Data segment —

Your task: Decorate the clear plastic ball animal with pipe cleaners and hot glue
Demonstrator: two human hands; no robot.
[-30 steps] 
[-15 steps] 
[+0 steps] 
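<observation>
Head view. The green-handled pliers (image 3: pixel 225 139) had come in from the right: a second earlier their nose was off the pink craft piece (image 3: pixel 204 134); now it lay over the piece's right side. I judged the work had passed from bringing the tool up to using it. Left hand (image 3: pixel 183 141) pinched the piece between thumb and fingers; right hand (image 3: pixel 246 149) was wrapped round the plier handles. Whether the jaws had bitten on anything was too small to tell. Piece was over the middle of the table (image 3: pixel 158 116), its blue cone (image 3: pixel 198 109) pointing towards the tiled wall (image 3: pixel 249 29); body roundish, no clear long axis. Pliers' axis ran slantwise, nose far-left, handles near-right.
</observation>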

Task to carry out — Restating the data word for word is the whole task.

Reply to the task —
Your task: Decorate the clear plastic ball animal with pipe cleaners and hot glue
Demonstrator: two human hands; no robot.
[-30 steps] 
[-15 steps] 
[+0 steps] 
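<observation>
Head view. The green-handled pliers (image 3: pixel 225 139) had come in from the right: a second earlier their nose was off the pink craft piece (image 3: pixel 204 134); now it lay over the piece's right side. I judged the work had passed from bringing the tool up to using it. Left hand (image 3: pixel 183 141) pinched the piece between thumb and fingers; right hand (image 3: pixel 246 149) was wrapped round the plier handles. Whether the jaws had bitten on anything was too small to tell. Piece was over the middle of the table (image 3: pixel 158 116), its blue cone (image 3: pixel 198 109) pointing towards the tiled wall (image 3: pixel 249 29); body roundish, no clear long axis. Pliers' axis ran slantwise, nose far-left, handles near-right.
</observation>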

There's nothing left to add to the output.